New sources of ore have been discovered and there also have been improvements in the mining and refining processes. These two factors may cause the values of gold, silver, and the other precious metals to diminish. Also, the “precious” qualification of a metal is determined by the market value or high demand.
Bullion is traded on commodity markets in two forms: bulk ingots or coins, the latter minted by the government of a country. At least ten countries are known to mint gold and silver bullion coins. These are Australia, Austria, Canada, China, Mexico, Poland, South Africa, Switzerland, the United Kingdom, and the United States.
While bullion coins are issued as legal tender, with nominal values assigned to them on minting, such face values are far below the commodity value of the metals themselves. Here’s an example: Most of the gold coins issued by national governments, particularly those with currency values of between 10 and 100 U.S. dollars, usually contain no less than 31 grams of gold. On the average (considering the consistent rise in the exchange rate of gold), the value of gold is around USD12 per gram. Here, it is clear that the currency value assigned by the government to a gold bullion coin has no meaning.
The 10,000-dollar Australian Gold Nugget is one of the world’s largest bullion coins. Minted by the Australian government, this bullion coin is made of 1 kilogram of 99.9% pure gold. Some other bullion coins larger than the Australian Gold Nugget have come out. However, these are not produced in mass quantities and are not practical to handle.

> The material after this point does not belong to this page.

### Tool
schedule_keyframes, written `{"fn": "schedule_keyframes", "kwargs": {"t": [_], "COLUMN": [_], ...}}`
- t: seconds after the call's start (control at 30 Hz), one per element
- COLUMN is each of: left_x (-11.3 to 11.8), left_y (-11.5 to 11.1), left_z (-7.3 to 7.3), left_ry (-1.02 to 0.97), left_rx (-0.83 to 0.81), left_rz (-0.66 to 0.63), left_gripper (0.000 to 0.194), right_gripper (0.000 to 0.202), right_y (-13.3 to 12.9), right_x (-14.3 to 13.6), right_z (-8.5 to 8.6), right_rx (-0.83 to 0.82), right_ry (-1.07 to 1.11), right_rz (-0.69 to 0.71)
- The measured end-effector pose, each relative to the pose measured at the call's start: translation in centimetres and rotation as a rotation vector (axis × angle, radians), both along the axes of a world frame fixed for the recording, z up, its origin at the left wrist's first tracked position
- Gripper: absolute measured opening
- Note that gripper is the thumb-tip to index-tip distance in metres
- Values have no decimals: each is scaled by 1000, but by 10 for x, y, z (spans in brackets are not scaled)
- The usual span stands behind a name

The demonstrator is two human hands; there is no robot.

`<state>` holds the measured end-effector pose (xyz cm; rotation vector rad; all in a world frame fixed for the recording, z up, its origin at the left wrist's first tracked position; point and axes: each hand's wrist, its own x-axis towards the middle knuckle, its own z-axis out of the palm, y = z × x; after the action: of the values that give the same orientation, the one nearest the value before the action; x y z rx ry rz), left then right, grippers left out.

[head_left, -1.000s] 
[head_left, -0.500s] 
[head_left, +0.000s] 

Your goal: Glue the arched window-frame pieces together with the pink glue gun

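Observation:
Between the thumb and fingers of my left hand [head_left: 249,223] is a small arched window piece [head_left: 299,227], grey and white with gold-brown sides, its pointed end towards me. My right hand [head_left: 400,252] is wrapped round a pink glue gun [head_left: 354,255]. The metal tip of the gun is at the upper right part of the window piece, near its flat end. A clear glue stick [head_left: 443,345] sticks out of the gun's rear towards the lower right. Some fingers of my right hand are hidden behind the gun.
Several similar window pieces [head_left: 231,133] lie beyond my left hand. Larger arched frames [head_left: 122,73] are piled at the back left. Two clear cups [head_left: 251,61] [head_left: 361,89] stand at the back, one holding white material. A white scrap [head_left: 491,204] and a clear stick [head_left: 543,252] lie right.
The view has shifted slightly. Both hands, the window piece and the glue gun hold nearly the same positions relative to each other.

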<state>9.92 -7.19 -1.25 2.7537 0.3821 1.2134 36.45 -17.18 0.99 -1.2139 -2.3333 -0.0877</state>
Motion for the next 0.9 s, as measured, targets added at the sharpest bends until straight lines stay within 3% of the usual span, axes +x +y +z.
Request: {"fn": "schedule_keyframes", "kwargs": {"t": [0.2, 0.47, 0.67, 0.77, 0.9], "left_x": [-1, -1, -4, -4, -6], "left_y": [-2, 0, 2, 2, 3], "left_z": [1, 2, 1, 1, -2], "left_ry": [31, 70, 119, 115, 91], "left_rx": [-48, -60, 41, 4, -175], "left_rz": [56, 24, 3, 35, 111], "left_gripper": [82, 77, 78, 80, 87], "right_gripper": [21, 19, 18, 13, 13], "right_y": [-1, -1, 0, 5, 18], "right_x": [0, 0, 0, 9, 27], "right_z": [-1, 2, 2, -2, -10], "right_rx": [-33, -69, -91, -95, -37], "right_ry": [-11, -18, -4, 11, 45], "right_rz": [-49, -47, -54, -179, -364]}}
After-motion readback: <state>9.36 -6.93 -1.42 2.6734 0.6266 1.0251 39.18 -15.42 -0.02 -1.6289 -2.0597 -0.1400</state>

Two examples are given here: One is the 100,000-euro Vienna Philharmonic, minted in 2004, which contains 31 kilograms of gold; the other is the 1 million-dollar Canadian Maple Leaf, minted in 2007, which contains 100 kilograms of gold.

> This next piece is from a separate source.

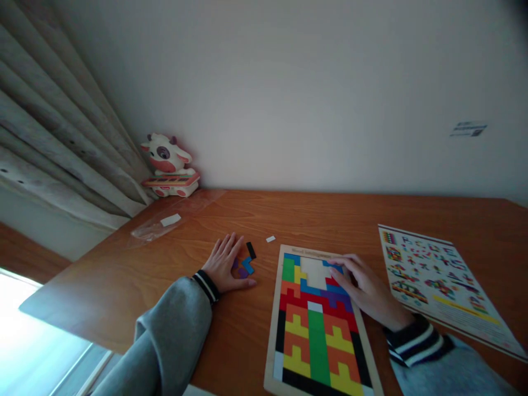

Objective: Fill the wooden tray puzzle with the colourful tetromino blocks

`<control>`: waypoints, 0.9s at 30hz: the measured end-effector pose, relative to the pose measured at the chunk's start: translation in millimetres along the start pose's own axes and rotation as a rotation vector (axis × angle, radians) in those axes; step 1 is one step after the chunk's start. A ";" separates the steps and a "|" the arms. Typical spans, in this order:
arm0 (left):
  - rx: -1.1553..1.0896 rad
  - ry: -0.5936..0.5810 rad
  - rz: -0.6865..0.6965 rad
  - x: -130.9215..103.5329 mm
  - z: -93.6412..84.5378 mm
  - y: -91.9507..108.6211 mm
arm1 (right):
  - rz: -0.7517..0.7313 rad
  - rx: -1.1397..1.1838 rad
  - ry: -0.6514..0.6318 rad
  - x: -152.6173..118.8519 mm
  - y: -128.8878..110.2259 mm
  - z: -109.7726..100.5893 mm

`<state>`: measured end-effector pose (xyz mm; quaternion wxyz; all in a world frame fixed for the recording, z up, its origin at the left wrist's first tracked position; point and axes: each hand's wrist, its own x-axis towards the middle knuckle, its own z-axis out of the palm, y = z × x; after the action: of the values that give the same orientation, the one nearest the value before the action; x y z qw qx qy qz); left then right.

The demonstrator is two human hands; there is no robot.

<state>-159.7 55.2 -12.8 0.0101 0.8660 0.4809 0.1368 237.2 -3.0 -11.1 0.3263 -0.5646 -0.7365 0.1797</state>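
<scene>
A wooden tray [270, 352] filled mostly with coloured block pieces lies on the table, with a bare pale gap [314, 273] near its top. My right hand [363, 286] rests over the tray's upper right, thumb and fingertips close to blue and red pieces; whether it grips one is hidden. My left hand [226, 265] lies flat on the table left of the tray, fingers spread. Just beside it are a black piece [251, 250], a blue piece [248, 265] and purple pieces [243, 273], one partly behind the fingers.
A printed sheet [441, 280] lies at the right. Behind my left hand are a clear plastic bag [148, 231] with a white label and a cow toy [171, 165] by the curtain [53, 121]. A small white scrap [270, 239] sits above the tray.
</scene>
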 end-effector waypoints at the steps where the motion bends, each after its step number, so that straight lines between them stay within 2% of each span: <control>1: -0.013 -0.010 0.016 5.8 1.0 4.6 | -0.005 -0.004 0.002 0.0 -0.9 -0.2; 5: -0.090 -0.023 0.095 33.3 4.6 27.1 | 0.000 -0.025 -0.005 -0.1 -3.0 -0.5; 9: -0.235 0.069 0.082 56.9 13.5 49.0 | 0.002 -0.041 -0.002 0.2 -2.1 0.2; 11: -0.346 0.132 0.084 62.9 16.3 53.6 | -0.001 -0.038 0.004 0.4 -0.9 0.4; 15: -0.506 0.182 0.210 59.7 9.3 40.0 | 0.000 -0.024 0.005 -0.1 1.5 -0.1; 17: -0.483 0.143 0.279 53.6 1.2 25.1 | 0.006 -0.016 0.002 -0.6 1.8 -0.9; 21: -0.396 0.089 0.328 45.4 -10.9 1.3 | 0.013 -0.009 -0.012 -1.5 0.4 -2.8; 27: -0.308 0.112 0.380 47.6 -7.9 -2.0 | 0.026 0.017 -0.020 -1.0 -0.6 -3.6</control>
<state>-139.5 95.1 5.3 0.0893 0.9202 0.2826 0.2556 239.4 -4.5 -8.4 0.3213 -0.5694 -0.7308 0.1961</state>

Three factors – metal, purity, and weight – affect the value of bullion. The overall value of bullion is determined by the metal used. We know, of course, that platinum is worth more than gold, which, in turn, is worth more than silver. It is easy to understand, therefore, that silver bullion coins have become popular with collectors because of their relative affordability.
On the obverse of the Krugerrand is the face of Stephanus Jonannes Paulus Kruger, fifth president of the South African Republic (note the surname Kruger and the South African currency Rand were combined to give this precious metal coin its name). Also here are the Afrikaans and English versions of the name “South Africa”, both inscribed in capital letters.
Special samples of the coin (proof Krugerrand) are minted and offered as collector’s items. These proof Krugerrands are priced above the bullion Krugerrands. The two coin versions can be distinguished from one another by the number of serrations they have – the proof version has 220, while the bullion has 40 less than the former’s.